Version 0 of A generic collection traversal interface

Updated 2006-01-14 21:12:27

NEM 14 Jan 2006 What's the best way to iterate over the elements of a collection? There are a number of different ways of doing this. The simplest is to provide some way to convert your collection to a list, e.g. by having a string representation which coincides with that of Tcl's lists, or by providing an explicit toList operation. However, while this is a simple approach, it is not the most efficient, particularly when the collection being iterated over is complex or expensive to access (e.g. a database). There are two main alternative methods of performing iteration in an effective manner:

  1. Using iterators/cursors, which are stateful pointers to a 'current' element in a collection;
  2. Using higher-order enumerator functions, such as foreach, map, filter etc.

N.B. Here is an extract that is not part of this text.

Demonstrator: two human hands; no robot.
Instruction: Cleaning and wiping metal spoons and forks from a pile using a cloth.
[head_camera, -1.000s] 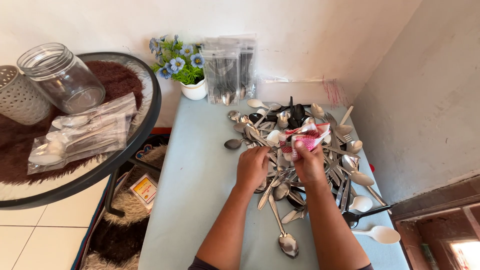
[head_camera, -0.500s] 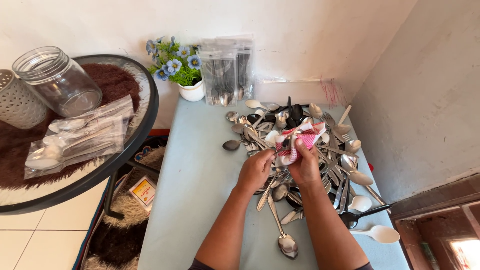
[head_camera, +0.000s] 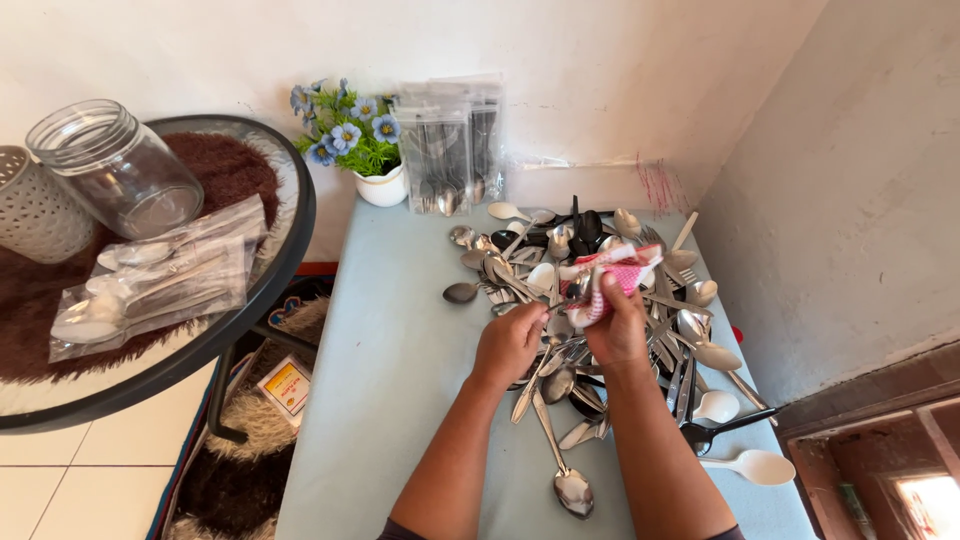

The article "Towards the best collection traversal interface" by Oleg Kiselyov [L1 ] discusses these alternatives and makes a powerful case for the latter option: that a higher-order enumerator is the best default choice for a collecion interface. In particular, the article recommends using a left-fold operation with early termination as the enumerator function. There are a number of reasons for this decision:

  • Firstly, the actual traversal code is written by the author of the collection, and so can make use of internal knowledge of the collection for efficiency, without exposing any of these details to clients of the collection;
  • Related to the above point, the enumeration code completely encapsulates the traversal, and so can take care of allocating and releasing any needed resources properly, even in the presence of exceptions;
  • Writing an enumeration function is generally easier than writing a stateful iterator (e.g., consider a traversal for a complex tree structure such as an AVL tree);
  • As iterators are usually stateful, they introduce an implicit dependency among all expressions that use the iterator, whereas an enumeration function hides its state from clients;
  • Finally, iterators need some out-of-band method of indicating that the enf of the collection has been reached (e.g. an isEmpty method, or a special collection empty return code or exception), whereas an enumeration function simply returns when it reaches the end of the collection.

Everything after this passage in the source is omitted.